Edmond-Wagner, Antoinette
Edmond, Marcel-Henri
File 6048
After the great roundup of Jews in Paris in July 1942, the Nodel and Itzikowitz families fled to Cusset, a suburb of Lyons. A year later, they again felt threatened and searched for another hiding place. Nodel, who liked fishing, had made the acquaintance of the keeper of the locks on the Jonage Canal, next to the Rhône River. He asked her to help him, and she referred him to her friend, Antoinette Edmond, who owned a small house on the bank of the nearby Rize Canal. She and her son Marcel-Henri used the house only on weekends and holidays. Nodel immediately contacted Edmond, who gave him the house keys without questions or preconditions. She did not ask the Nodels and the Itzikowitzes to pay rent. Edmond only asked them not to use the oven during the day, because smoke from the chimney might attract the neighbors’ attention. Edmond and her son Marcel-Henri, a student, came on the weekends, so that their presence would explain the two families’ cooking, cleaning and laundering. The Edmonds grew vegetables in the garden next to the house, which improved the “tenants’” diet, and Marcel-Henri cycled from the city to deliver food to them two or three times a week.
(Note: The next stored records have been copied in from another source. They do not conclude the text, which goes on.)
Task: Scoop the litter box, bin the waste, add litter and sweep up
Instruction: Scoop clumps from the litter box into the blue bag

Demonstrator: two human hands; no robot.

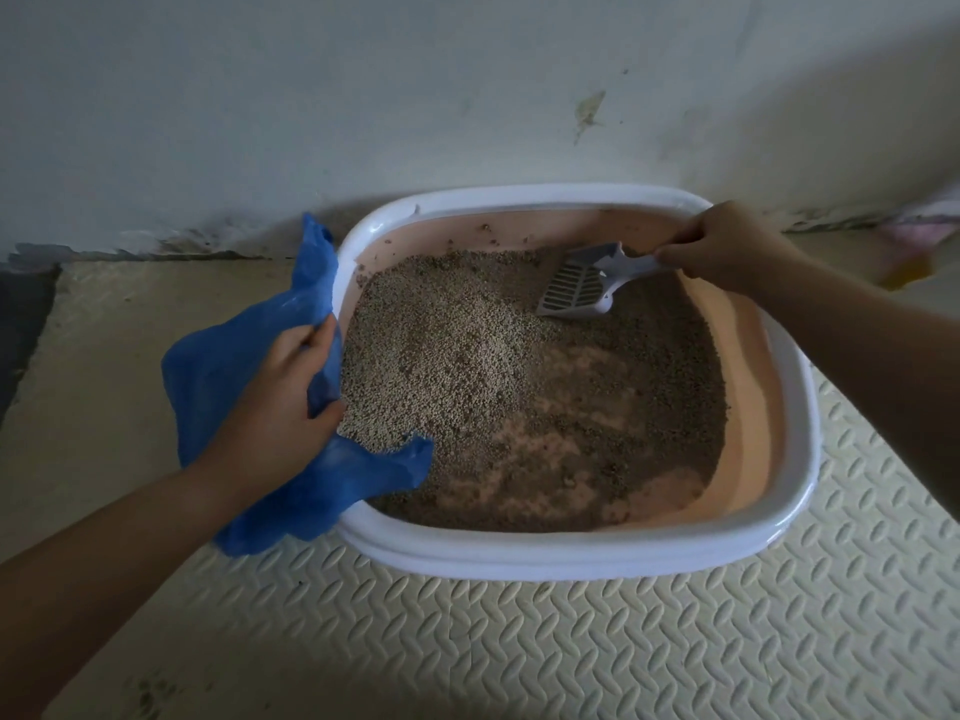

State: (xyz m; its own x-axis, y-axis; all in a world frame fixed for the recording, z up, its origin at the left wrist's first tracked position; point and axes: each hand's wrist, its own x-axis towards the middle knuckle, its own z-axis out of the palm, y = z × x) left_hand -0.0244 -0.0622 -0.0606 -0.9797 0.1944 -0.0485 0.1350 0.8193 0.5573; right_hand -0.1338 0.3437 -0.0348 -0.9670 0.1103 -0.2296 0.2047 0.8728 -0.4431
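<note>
Stained white wall (pixel 363 96) at the far side; cream patterned mat (pixel 571 657) on the near floor; dark strip (pixel 26 314) far left.

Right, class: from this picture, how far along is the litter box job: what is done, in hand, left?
Done: nothing clearly; the scoop looks empty. In hand: the right hand holds the scoop in the litter, while the left hand grips the blue bag at the litter box rim. Left: binning waste, sweeping; whether the paler litter is fresh, I cannot tell.
</note>
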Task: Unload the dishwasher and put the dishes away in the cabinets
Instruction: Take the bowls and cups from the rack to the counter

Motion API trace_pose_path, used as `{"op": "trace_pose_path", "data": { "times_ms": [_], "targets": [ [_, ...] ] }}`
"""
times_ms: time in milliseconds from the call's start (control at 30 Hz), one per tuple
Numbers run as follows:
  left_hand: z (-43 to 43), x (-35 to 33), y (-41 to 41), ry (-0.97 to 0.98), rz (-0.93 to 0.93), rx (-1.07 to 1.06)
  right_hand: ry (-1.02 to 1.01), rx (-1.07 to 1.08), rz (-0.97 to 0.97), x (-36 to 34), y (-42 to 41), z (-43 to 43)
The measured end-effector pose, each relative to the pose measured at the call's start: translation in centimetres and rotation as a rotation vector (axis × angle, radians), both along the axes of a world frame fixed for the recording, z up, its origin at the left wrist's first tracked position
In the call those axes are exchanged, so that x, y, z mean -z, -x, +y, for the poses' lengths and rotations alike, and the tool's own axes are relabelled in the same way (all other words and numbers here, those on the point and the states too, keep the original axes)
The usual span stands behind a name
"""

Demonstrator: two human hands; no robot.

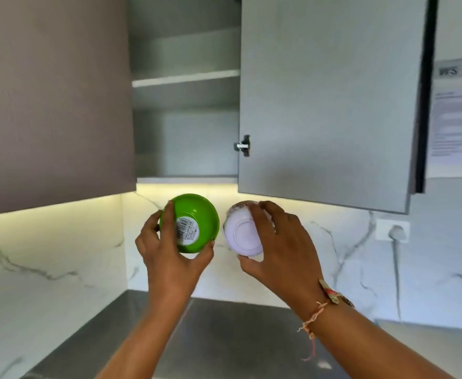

The Nodels and the Itzikowitzes lived this way for eight months, from January 1944 until the liberation in August 1944. In early 1944, the region was rife with denunciations and systematic searches for hidden Jews, but the rescuers did not realize how great a risk they had taken until after the liberation.
On April 12, 1994, Yad Vashem recognized Antoinette Edmond-Wagner and her son Marcel-Henri as Righteous Among the Nations.